They used to live in my grandmother’s neighbourhood. A big, poor family of eight children. After the eighth child was born, the husband and wife were constantly quarrelling –the husband hadn’t wanted another child, it just meant another stomach to feed and another body to clothe. The wife didn’t mind. God has given us another child, she said, we should be grateful.. But that only angered the husband more. One evening, after weeks of yelling and slamming doors, the couple began to argue again. The wife was making chapattis in the kitchen and the husband stood, defiant, in the doorway. The argument got heated. The wife turned off the cooker, turned to her husband, and ordered him to get out. She had had enough of his ridiculous behaviour and at this rate, she was better off without him. Her actions infuriated him and he flew across the kitchen, grabbing the first knife he could get his hands on. He turned to his wife, having no idea what he was about to do, when his young 21-year-old son threw himself in front of his mother. The knife sliced through his chest, instead. Their son died.

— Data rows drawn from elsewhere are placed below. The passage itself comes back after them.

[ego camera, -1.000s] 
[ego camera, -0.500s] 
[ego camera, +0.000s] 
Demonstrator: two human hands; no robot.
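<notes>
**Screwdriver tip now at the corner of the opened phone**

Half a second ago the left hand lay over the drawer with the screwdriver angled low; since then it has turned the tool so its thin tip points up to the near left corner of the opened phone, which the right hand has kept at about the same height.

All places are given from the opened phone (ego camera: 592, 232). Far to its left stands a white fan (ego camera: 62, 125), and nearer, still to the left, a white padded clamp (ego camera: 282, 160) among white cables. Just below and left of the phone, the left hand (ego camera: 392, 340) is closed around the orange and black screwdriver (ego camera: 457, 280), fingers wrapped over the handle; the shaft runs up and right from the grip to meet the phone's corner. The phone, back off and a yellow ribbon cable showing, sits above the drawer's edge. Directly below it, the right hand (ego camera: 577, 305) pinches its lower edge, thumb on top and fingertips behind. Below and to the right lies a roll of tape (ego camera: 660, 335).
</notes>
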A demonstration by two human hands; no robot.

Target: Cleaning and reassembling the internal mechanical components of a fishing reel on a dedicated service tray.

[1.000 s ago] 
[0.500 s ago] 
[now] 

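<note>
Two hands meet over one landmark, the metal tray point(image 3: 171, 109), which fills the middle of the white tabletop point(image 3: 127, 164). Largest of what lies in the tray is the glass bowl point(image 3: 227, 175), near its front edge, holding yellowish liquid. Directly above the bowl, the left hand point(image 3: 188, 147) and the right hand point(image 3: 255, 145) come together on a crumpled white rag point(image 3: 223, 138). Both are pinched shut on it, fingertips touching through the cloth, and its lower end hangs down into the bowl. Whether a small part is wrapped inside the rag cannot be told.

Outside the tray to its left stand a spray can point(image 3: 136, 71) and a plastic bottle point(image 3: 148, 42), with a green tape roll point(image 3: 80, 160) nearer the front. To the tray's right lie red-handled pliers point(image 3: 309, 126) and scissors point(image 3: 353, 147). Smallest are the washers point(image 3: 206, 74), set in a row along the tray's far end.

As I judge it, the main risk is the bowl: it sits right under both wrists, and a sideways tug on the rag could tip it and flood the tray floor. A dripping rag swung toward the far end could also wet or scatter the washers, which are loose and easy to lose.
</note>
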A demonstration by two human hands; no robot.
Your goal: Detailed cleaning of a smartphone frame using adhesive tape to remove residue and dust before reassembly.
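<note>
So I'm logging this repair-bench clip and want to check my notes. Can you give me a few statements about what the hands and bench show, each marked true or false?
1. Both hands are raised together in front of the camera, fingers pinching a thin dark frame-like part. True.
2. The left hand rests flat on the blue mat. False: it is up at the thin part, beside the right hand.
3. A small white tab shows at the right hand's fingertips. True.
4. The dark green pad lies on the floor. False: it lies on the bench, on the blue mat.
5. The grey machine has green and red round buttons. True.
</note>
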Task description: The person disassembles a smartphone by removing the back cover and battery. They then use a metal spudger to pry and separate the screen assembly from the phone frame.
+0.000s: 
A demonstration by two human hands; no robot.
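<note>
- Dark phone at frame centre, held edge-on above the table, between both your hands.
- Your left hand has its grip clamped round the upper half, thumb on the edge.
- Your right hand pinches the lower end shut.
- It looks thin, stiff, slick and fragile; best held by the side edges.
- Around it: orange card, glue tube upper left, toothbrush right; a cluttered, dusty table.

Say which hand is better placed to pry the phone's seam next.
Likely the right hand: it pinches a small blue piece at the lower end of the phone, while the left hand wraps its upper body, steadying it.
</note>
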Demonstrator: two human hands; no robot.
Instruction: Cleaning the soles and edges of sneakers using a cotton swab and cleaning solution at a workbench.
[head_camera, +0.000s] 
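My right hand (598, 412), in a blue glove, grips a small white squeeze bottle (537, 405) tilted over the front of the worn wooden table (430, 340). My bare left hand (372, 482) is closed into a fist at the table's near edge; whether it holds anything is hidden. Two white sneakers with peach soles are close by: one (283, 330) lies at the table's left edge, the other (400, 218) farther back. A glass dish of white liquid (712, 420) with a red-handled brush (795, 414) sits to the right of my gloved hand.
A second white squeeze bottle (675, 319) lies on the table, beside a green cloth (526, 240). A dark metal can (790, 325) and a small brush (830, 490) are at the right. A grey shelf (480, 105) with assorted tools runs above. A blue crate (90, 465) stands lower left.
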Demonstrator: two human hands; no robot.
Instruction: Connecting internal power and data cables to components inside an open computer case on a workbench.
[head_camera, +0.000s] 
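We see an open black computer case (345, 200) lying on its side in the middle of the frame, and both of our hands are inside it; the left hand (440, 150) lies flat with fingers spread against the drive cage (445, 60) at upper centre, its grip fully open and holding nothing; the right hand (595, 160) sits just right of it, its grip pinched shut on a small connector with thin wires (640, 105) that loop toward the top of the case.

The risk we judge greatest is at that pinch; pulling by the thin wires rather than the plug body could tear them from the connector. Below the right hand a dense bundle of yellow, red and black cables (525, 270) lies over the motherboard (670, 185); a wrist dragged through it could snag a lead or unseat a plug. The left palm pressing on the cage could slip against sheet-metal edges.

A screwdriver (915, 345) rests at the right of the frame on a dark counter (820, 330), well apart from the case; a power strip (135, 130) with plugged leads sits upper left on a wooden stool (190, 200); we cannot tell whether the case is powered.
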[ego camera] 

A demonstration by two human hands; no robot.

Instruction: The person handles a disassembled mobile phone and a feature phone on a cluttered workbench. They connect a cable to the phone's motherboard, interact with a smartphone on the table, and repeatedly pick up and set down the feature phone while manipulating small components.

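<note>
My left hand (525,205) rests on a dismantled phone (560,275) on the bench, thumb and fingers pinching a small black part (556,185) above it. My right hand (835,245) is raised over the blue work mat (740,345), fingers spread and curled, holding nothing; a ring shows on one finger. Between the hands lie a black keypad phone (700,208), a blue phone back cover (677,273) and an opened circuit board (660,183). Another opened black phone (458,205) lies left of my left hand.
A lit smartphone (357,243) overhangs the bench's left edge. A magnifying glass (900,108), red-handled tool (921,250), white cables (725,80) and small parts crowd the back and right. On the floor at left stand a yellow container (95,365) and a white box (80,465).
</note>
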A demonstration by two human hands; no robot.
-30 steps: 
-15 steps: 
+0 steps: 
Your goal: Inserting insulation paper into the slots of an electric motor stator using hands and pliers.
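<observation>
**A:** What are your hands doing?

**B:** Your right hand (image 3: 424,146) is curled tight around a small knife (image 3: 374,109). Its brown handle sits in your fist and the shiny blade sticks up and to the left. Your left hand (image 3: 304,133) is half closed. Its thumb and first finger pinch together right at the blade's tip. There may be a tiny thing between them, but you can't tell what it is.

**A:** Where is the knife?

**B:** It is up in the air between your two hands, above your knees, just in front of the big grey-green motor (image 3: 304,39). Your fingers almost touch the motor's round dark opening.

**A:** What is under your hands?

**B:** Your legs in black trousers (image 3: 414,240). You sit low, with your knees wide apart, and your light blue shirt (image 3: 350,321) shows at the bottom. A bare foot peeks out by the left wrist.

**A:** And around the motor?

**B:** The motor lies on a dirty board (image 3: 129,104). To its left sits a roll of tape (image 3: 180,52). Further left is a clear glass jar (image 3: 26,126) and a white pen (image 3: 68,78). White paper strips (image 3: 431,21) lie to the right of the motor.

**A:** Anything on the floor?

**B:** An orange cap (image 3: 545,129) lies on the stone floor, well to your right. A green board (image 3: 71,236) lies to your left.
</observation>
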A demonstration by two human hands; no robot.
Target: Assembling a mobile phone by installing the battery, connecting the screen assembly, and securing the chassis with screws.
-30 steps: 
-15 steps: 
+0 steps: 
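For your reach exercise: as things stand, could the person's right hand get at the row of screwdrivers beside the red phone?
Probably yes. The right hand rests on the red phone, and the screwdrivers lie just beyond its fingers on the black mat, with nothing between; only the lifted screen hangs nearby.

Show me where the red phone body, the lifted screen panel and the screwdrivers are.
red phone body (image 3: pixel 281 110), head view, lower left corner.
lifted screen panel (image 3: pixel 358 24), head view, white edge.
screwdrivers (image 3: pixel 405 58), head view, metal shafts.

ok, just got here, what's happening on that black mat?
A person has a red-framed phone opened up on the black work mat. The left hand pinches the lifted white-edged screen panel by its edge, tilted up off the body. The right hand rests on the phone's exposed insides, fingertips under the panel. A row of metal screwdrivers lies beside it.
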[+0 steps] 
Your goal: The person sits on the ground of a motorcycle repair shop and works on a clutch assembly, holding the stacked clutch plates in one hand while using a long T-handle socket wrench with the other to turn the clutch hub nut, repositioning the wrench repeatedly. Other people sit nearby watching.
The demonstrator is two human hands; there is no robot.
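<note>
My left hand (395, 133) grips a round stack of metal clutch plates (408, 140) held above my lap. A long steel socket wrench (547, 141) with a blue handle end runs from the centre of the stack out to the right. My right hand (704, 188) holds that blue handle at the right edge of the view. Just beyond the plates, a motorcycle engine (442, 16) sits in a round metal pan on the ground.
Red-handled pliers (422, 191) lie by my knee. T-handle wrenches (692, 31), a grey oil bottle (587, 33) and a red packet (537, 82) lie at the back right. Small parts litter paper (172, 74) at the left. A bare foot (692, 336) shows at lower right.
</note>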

The husband and wife stopped talking after that. A dark, painful cloud showered over their home. The wife moved away with her broken heart, saying she couldn’t bear to spend the rest of her life with such a man. The husband, drowning in his grief and distress, blamed his wife. If they hadn’t had that eighth child maybe what happened would never have happened.
Several years passed. The separation and the story behind it became fairly familiar amongst the people of the neighbourhood. The couples’ disconnected paths brought on painful sighs and hushed whispers from the women, with pitying, teary gazes.. They would blame the husband, cursing him for the tragic death he had caused.
Time went by like it always does. Years turned into decades. Eyes emptied of tears. Raw wrinkles decorated faces. The harsh silence continued tangling itself around lives and minds. Then, one day, a few of the elder villagers got together. They were worried about the old couple. They should forgive each other, one man said. How can they go on living like this, it must be terribly agonizing for both of them, another said. What about rights and death, someone else put in.
After the waves of shock and horror and utter disbelief wore off after hearing my mother relate this story, I thought about forgiveness. How do you forgive something like that? Or do you not forgive at all? Or maybe deep down you do forgive but just can’t come to terms with it? I’ve heard people say that only God forgives, humans are not capable of showing such mercy. At first those words didn’t make much sense but then I later realized that in some situations it was true. Maybe we don’t really know how to forgive.
When we stand before the Almighty, hands stretched out towards the heavens, our eyes squeezed shut as we beg for forgiveness, what do we ask for? What kind of forgiveness do we ask for? We want a complete blank sheet, don’t we? We want another chance. We want our mountains of crimes to be erased, right? We want Him to accept our repentance and let us start again. We don’t want to be reminded of it, or be taunted about it later on, or have it come back to haunt us. We want our sins to be forgiven here and veiled on that day.
Society teaches us to forgive, but never forget. Is that possible? When we say we’ve forgiven another but then continue to remind them of their actions once in a while. Maybe in anger or maybe just to tease or make them feel hurt. That’s not the forgiveness we want for ourselves. What’s that called?